Search the data for the string "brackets", and report each line where it is found.
*** Exercise data ***
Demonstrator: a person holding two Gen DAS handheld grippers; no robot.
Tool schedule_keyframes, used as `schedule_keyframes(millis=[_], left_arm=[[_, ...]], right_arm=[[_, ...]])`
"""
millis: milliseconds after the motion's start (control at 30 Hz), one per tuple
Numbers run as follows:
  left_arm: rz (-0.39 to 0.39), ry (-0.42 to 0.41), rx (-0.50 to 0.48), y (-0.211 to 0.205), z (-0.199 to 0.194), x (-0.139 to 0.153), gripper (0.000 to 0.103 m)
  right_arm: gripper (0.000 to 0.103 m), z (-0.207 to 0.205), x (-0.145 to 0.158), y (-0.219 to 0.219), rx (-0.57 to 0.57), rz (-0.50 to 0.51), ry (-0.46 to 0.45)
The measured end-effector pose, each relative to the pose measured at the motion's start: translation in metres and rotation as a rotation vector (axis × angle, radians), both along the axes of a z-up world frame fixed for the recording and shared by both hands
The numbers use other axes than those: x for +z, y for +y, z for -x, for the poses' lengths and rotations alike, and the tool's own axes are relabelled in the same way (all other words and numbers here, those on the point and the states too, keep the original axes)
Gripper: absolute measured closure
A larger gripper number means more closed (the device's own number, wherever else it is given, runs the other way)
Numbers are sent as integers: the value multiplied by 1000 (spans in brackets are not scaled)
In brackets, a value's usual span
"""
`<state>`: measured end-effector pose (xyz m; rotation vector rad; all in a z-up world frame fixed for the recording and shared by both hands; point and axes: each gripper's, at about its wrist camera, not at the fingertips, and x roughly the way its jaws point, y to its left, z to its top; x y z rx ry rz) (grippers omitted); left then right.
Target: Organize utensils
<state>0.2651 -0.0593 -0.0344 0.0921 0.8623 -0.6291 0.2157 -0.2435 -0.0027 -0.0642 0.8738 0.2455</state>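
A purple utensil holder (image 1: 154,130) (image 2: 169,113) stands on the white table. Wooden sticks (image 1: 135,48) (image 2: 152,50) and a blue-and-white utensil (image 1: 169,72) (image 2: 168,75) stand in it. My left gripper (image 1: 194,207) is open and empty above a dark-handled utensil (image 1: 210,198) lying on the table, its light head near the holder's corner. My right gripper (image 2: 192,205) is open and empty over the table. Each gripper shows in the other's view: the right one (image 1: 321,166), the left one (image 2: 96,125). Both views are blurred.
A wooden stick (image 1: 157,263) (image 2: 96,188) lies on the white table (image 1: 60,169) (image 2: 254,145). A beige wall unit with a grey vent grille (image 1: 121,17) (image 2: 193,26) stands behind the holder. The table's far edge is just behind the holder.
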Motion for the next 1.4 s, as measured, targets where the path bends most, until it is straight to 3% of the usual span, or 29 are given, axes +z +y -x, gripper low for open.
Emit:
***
# Task solution:
Numbers are sent as integers: the value multiplied by 1000 (spans in brackets are not scaled)
In brackets, a value's usual span

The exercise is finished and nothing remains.